The Iranian Foreign Ministry’s spokesman stressed that "Iran’s government was closely following the statements by European countries - signatories to the JCPoA, while Tehran’s steps will be as proportional as those of the remaining parties to the agreement in the implementation of the deal," he said.

"This way [the fulfillment of the Iran nuclear deal - TASS] should not be viewed as a one-way road," he added.

On Monday, EU Foreign Policy Chief Federica Mogherini said in Brussels that the European Union would do its utmost so that Iran could go back to full compliance with the nuclear deal. In the meantime, British Foreign Secretary Jeremy Hunt said that the Iran nuclear deal might be preserved but "there is some closing but small window to keep the deal alive."

Tensions over Iran’s nuclear program exacerbated after Washington unilaterally withdrew from the JCPOA on May 8, 2018 and slapped US economic sanctions on Iran’s oil exports. A year later, Iranian President Hassan Rouhani announced that Tehran was scaling back some of its commitments under the JCPOA. He also set a 60-day deadline to the remaining parties to the deal so that they could resume their commitments under the deal. In 2015, Iran and six international mediators (five permanent UN members - Russia, the United Kingdom, China, the United States, France - and Germany) clinched a deal known as the Iran nuclear deal or the Joint Comprehensive Plan of Action (JCPOA). Under the deal, Iran undertook to curb its nuclear activities and place them under total control of the International Atomic Energy Agency (IAEA) in exchange of abandonment of the sanctions imposed previously by the United Nations Security Council, the European Union and the United States over its nuclear program.

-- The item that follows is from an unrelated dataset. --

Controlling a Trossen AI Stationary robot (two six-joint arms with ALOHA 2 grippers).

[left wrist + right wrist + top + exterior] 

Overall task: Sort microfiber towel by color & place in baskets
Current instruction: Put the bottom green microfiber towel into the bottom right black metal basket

Iran pledged not to enrich uranium above a concentration of 3.67% for 15 years and not to stockpile more than 300 kg of low-enriched uranium, as well as not to build new heavy-water reactors, not to accumulate heavy water and not to develop nuclear explosive devices.

On July 8, Behrouz Kamalvandi, spokesman for the Atomic Energy Organization of Iran, said that Tehran started enriching uranium above the concentration of 3.67%, which is more than permitted by the JCPoA. According to Tehran, the remaining parties to the deal, mostly European counties, have not stayed fully committed to the economic provisions of the deal. Therefore, the deal is senseless in its current form.